Est-ce que le nouveau volet qui pointe notamment l’utilisation des hôtels pour placer les enfants par le plus riche département de France, les Hauts-de-Seine aura le même effet ? Dans ce département, 600 enfants vivent à l’hôtel. Au total, en France, selon le tout récent rapport de l’inspection générale des affaires sociales sur ce sujet, entre 7500 et 10 000 enfants seraient placés à l’hôtel ; 95% sont des mineurs non accompagnés. Si Adrien Taquet annonce l’interdiction de l’utilisation de ces hôtels, il ne dit rien sur les moyens déployés pour créer les 10 000 places manquantes. Une explication donnée par son secrétariat à l’agence AFP précise toutefois qu’il pourrait y avoir des exceptions à cette interdiction, notamment pour les mineurs non-accompagnés pendant le temps de l’évaluation de leur minorité…

Professionnels invisibles

Quelques heures avant la diffusion du documentaire, le groupement national des établissements publics sociaux et médico-sociaux (Gepso) faisait à son tour part, via une tribune, de ses inquiétudes sur les effets de ces émissions, regrettant que le premier volet ait fait porter toute la responsabilité des défaillances sur les foyers de l’enfance. Il espérait qu’ils ne soient pas cette fois ci « les responsables de tous les maux pour apporter une vision d’ensemble de tout un système où les intérêts institutionnels se trouvent encore trop souvent placés avant l’intérêt supérieur de l’enfant et de la réponse à ses besoins fondamentaux ». Il soulignait que le « risque est grand de céder au sensationnalisme, aux excès de ce qu’il est convenu d’appeler l’information compassionnelle, en montrant uniquement des plaies et des souffrances ». Pour Jeanne Cornaille du Gepso : « Insister sur les dysfonctionnements ne suffira pas à faire évoluer le système. Il semble pour nous important de montrer aussi tout le reste, l’engagement des professionnels, la prise en charge complexe à mettre en œuvre pour répondre à ce public très fragile. Toute cette complexité, ce travail d’accompagnement mené par les professionnels n’est pas mis en avant ».

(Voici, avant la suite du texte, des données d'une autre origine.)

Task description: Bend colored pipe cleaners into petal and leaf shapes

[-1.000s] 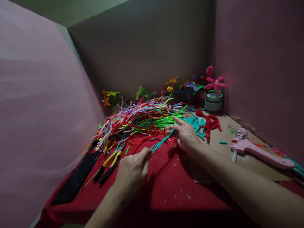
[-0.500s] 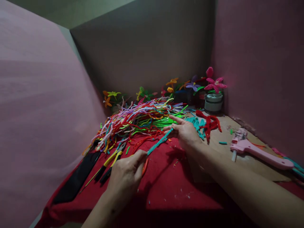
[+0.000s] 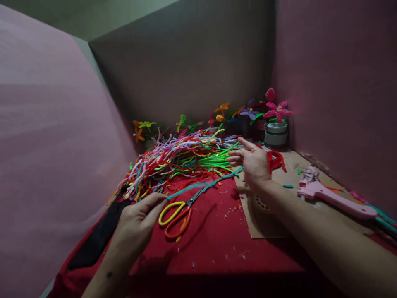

Elle reconnaît que contrairement au premier volet, la camera se penche un peu plus sur le travail des juges des enfants, des professionnels de la protection de l’enfance et de leurs missions empêchées. Pas assez, selon Hélène*, une ancienne professionnelle qui a quitté l’aide sociale à l’enfance. Le documentaire, selon elle, « nie la place des référents ASE, à aucun moment on parle du travail qu’ils devraient faire et qu’ils ne peuvent pas faire, pourquoi ils ne peuvent pas le faire, pourquoi la situation est si dégradée, tout cela est nié ». Elle admet toutefois qu’il « met en lumière les difficultés que nous connaissons et si cela peut faire bouger les choses, c’est déjà cela ». « C’est un mal pour un bien, rebondit Jeanne Cornaille, qui a le mérite de mettre en lumière un sujet habituellement invisible ». La voix de Lyes Louffok, ancien enfant placé devenu éducateur spécialisé présent dans le documentaire et le débat, permet également d’entendre la voix, longtemps occultée, des premiers concernés.

* Le prénom a été changé pour préserver son anonymat.